Another Boston merchant, Samuel Waldo (1696-1759, shown here) also saw potential in paper. He made a partnership with Thomas Westbrook (1675–1744) of the district of Maine, securing title to a large swath of land between the Penobscot and Muscongus Rivers. Waldo headed to Britain to recruit skilled craftsmen while Westbrook set about building a settlement to receive them.

One of the men Waldo met in England was Richard Fry. According to A. H. Shorter’s Paper Making in the British Isles (1971), Fry, a “rag merchant,” paid to insure a paper mill at Long Wick in Buckinghamshire in 1726. John Bidwell’s American Paper Mills (2013) adds that Fry oversaw two more paper mills in Berkshire and owned part of a paper warehouse in London. Bidwell also reported that in 1730 Fry went bankrupt, and thus at liberty to make a new start in America.

Fry and Waldo signed an indenture contract in 1731. Fry promised to move to New England, and Waldo promised that within ten months Westbrook would finish building a paper mill on their land in Maine for Fry to run.

Richard Fry reached Boston by the end of that year. He had to support himself for a while, so in April and May 1732 he ran the same advertisement in the New-England Weekly Journal, Weekly Rehearsal, and Boston Gazette:
This is to give Notice, That Richard Fry, Stationer, Bookseller, Paper-maker, and Rag Merchant, from the City of London, keeps at Mr. Thomas Fleet’s Printer at the Heart & Crown in Cornhill, Boston; Where the said Fry is ready to accommodate all Gentlemen, Merchants, and Tradesmen, with sets of Accompt Books, after the neatest manner: And whereas, it has been the common Method of the most curious merchants in Boston, to Procure their Books from London, This is to acquaint those Gentlemen, that I the said Fry, will sell all sorts of Accompt-Books, done after the most acurate manner, for 20 per Cent. Cheaper than they can have them from London.

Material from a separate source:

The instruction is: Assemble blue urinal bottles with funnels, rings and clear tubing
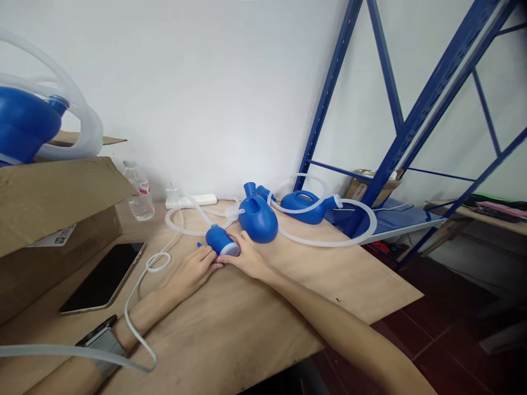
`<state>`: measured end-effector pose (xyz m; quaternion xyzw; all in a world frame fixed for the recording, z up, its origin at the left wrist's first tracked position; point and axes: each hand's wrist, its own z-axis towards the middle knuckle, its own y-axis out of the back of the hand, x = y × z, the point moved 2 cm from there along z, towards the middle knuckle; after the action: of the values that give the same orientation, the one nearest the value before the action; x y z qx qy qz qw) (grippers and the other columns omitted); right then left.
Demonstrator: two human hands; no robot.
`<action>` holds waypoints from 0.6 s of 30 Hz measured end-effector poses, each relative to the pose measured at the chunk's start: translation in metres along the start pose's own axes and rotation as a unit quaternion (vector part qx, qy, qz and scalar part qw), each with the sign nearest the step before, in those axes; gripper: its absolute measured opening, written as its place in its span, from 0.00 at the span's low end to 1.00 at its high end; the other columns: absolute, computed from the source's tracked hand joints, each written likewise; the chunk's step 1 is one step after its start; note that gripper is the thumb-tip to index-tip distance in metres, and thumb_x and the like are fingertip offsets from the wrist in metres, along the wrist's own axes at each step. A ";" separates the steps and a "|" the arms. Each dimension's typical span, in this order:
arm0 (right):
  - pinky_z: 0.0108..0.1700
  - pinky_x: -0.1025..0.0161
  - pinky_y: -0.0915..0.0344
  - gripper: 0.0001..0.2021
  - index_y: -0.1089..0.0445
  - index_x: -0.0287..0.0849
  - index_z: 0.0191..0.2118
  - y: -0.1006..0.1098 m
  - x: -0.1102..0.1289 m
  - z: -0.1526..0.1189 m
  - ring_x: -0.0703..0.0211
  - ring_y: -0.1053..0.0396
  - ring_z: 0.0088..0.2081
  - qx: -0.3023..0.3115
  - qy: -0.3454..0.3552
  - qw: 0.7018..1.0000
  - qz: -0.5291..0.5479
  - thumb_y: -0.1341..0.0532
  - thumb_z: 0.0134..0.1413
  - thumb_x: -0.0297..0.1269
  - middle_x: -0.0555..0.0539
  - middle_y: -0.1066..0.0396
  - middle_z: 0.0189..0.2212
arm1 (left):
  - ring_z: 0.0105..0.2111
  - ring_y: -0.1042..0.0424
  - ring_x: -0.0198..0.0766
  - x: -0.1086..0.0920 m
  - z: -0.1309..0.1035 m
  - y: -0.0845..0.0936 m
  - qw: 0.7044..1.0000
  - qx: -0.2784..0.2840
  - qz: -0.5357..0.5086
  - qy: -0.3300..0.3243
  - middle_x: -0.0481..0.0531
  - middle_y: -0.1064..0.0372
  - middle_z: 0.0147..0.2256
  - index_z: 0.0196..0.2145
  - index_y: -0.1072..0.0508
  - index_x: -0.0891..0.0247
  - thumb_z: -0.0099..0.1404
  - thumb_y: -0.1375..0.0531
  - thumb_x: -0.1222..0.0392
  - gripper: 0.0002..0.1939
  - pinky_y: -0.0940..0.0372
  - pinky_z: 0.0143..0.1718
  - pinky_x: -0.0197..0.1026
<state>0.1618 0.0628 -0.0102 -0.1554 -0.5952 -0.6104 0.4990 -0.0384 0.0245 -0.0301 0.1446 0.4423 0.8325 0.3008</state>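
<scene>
Both my hands are on a small blue plastic bottle (217, 238) that lies tilted on the table with its pale round end facing me. My right hand (246, 255) wraps its right side, thumb along the pale end. Against its lower left side, the fingers of my left hand (200, 261) are curled, partly hiding each other. A clear hose (197, 207) reaches the bottle's far end. Just left of it shows a small blue tip (199, 244). Close behind stands a blue urinal bottle (263, 222) with a handle and flared mouth; a second urinal bottle (303, 211) with a looped hose lies to its right.
On the left are an open cardboard box (61, 203) with another blue bottle (27, 120) above it, a tablet (102, 278) and a water bottle (140, 192). A white cable (134, 291) crosses my left forearm. Behind sits a power strip (197, 201); a blue metal rack (387, 170) stands right.
</scene>
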 end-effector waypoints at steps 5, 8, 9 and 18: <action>0.65 0.48 0.38 0.43 0.38 0.46 0.71 -0.006 -0.004 0.004 0.47 0.33 0.57 -0.009 -0.002 1.000 -0.011 0.28 0.53 0.53 0.46 0.41 0.48 | 0.35 0.25 0.43 -0.003 0.000 -0.003 0.991 0.069 -0.085 0.081 0.55 0.24 0.34 0.35 0.27 0.62 0.80 0.56 0.48 0.25 0.33 0.39 0.42; 0.66 0.46 0.38 0.43 0.38 0.48 0.71 -0.007 -0.010 0.006 0.47 0.33 0.57 -0.018 0.005 1.000 0.009 0.27 0.52 0.52 0.46 0.41 0.47 | 0.34 0.26 0.43 -0.008 0.001 0.007 0.979 0.075 -0.150 0.114 0.54 0.24 0.34 0.34 0.26 0.61 0.79 0.54 0.45 0.25 0.33 0.39 0.43; 0.66 0.46 0.38 0.43 0.38 0.49 0.71 -0.007 -0.013 0.007 0.47 0.33 0.57 -0.029 0.009 0.999 0.022 0.27 0.52 0.53 0.46 0.40 0.47 | 0.34 0.26 0.43 -0.009 0.001 0.011 0.975 0.071 -0.174 0.120 0.54 0.24 0.35 0.34 0.26 0.61 0.78 0.52 0.44 0.24 0.33 0.39 0.44; 0.50 0.56 0.22 0.32 0.28 0.47 0.53 -0.006 -0.019 0.009 0.48 0.28 0.56 -0.104 0.048 0.968 0.224 0.23 0.40 0.47 0.44 0.37 0.55 | 0.44 0.26 0.47 0.005 0.000 0.018 0.916 -0.104 -0.268 0.279 0.57 0.27 0.48 0.52 0.26 0.59 0.71 0.45 0.41 0.23 0.29 0.47 0.49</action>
<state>0.1622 0.0776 -0.0267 -0.3064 -0.4534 -0.5486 0.6321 -0.0492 0.0199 -0.0152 -0.2502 0.4411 0.7685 0.3903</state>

I return the Publick Thanks for following the Directions of my former Advertisement for gathering of Rags, and hope they will continue the like Method; having received seven thousand weight & upwards already.

For the pleasing entertainment of the Polite part of Mankind, I have Printed the most Beautiful Poems of Mr. Stephen Duck, the famous Wiltshire Poet: It is a full demonstration to me that the People of New England, have a fine taste for Good Sense & Polite Learning, having already Sold 1200 of these Poems.
I haven’t found any “former Advertisement.” If Fry had indeed collected 7,000 pounds of rags and sold 1,200 copies of the Duck poetry collection, most of that work might have been in Britain. The Boston print shop of Kneeland and Green did issue Duck’s Poems on Several Subjects in 1732, but it’s not clear whether they were working with Fry or inspired by him.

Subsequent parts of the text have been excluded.